▶ [ACTIVITY]: All of the data beneath this instruction is to be transcribed word for word.

▶ [INFORMATION SUPPLIED]:
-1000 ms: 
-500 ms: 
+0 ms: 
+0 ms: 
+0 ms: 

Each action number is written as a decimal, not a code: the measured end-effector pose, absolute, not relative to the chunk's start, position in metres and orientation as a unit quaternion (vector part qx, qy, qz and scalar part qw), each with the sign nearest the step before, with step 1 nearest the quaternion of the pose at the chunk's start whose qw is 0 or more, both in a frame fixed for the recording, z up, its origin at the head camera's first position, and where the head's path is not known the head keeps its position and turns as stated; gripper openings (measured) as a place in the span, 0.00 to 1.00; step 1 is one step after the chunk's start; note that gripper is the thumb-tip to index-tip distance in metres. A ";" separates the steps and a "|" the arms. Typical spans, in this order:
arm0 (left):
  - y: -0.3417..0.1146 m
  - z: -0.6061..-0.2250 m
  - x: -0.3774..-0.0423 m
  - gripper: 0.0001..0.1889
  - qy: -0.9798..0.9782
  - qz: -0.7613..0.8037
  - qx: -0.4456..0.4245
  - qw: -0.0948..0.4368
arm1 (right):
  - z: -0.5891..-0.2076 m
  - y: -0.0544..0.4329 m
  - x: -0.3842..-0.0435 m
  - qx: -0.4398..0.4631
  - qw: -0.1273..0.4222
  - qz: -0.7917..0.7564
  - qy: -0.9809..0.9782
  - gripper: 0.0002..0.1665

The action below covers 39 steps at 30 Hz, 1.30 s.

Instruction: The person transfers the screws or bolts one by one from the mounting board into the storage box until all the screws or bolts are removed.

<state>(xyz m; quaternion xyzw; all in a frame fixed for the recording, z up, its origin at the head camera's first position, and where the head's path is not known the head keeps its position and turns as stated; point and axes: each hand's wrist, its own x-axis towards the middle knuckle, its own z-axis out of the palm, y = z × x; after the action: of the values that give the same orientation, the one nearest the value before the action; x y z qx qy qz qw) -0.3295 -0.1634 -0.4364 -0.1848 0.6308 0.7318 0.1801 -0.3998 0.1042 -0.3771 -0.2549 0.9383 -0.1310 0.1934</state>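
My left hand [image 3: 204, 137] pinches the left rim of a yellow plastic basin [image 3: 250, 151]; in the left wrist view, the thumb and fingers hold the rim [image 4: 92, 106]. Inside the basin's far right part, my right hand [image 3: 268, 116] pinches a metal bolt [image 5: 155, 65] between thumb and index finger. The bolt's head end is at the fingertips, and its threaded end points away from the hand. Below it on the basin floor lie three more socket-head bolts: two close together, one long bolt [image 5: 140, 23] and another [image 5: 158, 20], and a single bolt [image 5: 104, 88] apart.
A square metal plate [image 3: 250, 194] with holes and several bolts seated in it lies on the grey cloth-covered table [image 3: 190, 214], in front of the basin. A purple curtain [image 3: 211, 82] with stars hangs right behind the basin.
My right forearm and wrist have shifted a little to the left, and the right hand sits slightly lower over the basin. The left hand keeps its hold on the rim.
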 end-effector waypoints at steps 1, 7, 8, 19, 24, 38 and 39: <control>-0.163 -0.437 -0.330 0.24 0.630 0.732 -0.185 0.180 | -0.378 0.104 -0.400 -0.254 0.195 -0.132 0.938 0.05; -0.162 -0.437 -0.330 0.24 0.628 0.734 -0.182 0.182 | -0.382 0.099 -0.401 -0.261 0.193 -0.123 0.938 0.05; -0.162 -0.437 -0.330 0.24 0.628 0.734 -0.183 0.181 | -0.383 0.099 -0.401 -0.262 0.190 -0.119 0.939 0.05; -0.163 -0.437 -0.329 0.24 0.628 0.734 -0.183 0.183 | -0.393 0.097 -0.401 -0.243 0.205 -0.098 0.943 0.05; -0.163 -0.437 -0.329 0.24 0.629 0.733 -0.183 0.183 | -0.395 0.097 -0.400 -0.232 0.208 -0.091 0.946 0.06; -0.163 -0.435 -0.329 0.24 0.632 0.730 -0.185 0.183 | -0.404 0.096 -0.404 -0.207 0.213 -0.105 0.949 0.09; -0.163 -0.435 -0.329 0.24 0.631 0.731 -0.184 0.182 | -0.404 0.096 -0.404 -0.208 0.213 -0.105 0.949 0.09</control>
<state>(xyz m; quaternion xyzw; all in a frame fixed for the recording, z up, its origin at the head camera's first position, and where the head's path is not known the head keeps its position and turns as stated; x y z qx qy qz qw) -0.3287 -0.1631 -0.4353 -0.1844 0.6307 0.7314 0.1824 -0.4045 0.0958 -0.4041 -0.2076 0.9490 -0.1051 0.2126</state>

▶ [SOLUTION FOR THIS PROBLEM]:
-1000 ms: 
-500 ms: 
+0 ms: 
+0 ms: 
+0 ms: 

Each action number is written as a decimal, not a code: the measured end-effector pose, absolute, not relative to the chunk's start, position in metres and orientation as a unit quaternion (vector part qx, qy, qz and scalar part qw), each with the sign nearest the step before, with step 1 nearest the quaternion of the pose at the chunk's start whose qw is 0 or more, both in a frame fixed for the recording, z up, its origin at the head camera's first position, and where the head's path is not known the head keeps its position and turns as stated; gripper openings (measured) as a place in the span, 0.00 to 1.00; step 1 is one step after the chunk's start; note that gripper is the thumb-tip to index-tip distance in metres. A ";" separates the steps and a "|" the arms. Typical spans, in this order:
arm0 (left):
  - y: -0.3417..0.1146 m
  - z: -0.6061..-0.2250 m
  - x: -0.3774..-0.0423 m
  - gripper: 0.0001..0.1889
  - qy: -0.9798..0.9782
  - qz: -0.7613..0.8037
  - qx: -0.4456..0.4245
  - qw: -0.0948..0.4368
arm1 (right):
  - z: -0.5891..-0.2076 m
  - y: -0.0544..0.4329 m
  - x: -0.3842..-0.0435 m
  - qx: -0.4398..0.4631
  - qw: -0.1273..0.4222
  - qz: -0.7917..0.7564
  - qy: -0.9809..0.9782
  - gripper: 0.0002..0.1665

The action below covers 39 steps at 30 Hz, 1.30 s.

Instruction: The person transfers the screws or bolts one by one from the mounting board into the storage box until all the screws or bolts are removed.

<state>(xyz m; quaternion xyzw; all in a frame fixed for the recording, z up, its origin at the head camera's first position, and where the head's path is not known the head keeps its position and turns as stated; point and axes: each hand's wrist, its own x-axis towards the middle knuckle, its own z-axis out of the palm, y = z × x; after the action: of the values that give the same orientation, the one nearest the value before the action; x y z qx qy qz qw) -0.3295 -0.1634 -0.4364 -0.1848 0.6308 0.7318 0.1801 -0.3998 0.1042 -0.3771 -0.2549 0.9383 -0.1310 0.1934</state>
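My left hand [image 3: 204, 137] pinches the left rim of a yellow plastic basin [image 3: 250, 151]; in the left wrist view, the thumb and fingers hold the rim [image 4: 92, 106]. Inside the basin's far right part, my right hand [image 3: 268, 116] pinches a metal bolt [image 5: 155, 65] between thumb and index finger. The bolt's head end is at the fingertips, and its threaded end points away from the hand. Below it on the basin floor lie three more socket-head bolts: two close together, one long bolt [image 5: 140, 23] and another [image 5: 158, 20], and a single bolt [image 5: 104, 88] apart.
A square metal plate [image 3: 250, 194] with holes and several bolts seated in it lies on the grey cloth-covered table [image 3: 190, 214], in front of the basin. A purple curtain [image 3: 211, 82] with stars hangs right behind the basin.
My right forearm and wrist have shifted a little to the left, and the right hand sits slightly lower over the basin. The left hand keeps its hold on the rim.
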 end-effector waypoints at steps 1, 7, 8, 19, 24, 38 and 39: <control>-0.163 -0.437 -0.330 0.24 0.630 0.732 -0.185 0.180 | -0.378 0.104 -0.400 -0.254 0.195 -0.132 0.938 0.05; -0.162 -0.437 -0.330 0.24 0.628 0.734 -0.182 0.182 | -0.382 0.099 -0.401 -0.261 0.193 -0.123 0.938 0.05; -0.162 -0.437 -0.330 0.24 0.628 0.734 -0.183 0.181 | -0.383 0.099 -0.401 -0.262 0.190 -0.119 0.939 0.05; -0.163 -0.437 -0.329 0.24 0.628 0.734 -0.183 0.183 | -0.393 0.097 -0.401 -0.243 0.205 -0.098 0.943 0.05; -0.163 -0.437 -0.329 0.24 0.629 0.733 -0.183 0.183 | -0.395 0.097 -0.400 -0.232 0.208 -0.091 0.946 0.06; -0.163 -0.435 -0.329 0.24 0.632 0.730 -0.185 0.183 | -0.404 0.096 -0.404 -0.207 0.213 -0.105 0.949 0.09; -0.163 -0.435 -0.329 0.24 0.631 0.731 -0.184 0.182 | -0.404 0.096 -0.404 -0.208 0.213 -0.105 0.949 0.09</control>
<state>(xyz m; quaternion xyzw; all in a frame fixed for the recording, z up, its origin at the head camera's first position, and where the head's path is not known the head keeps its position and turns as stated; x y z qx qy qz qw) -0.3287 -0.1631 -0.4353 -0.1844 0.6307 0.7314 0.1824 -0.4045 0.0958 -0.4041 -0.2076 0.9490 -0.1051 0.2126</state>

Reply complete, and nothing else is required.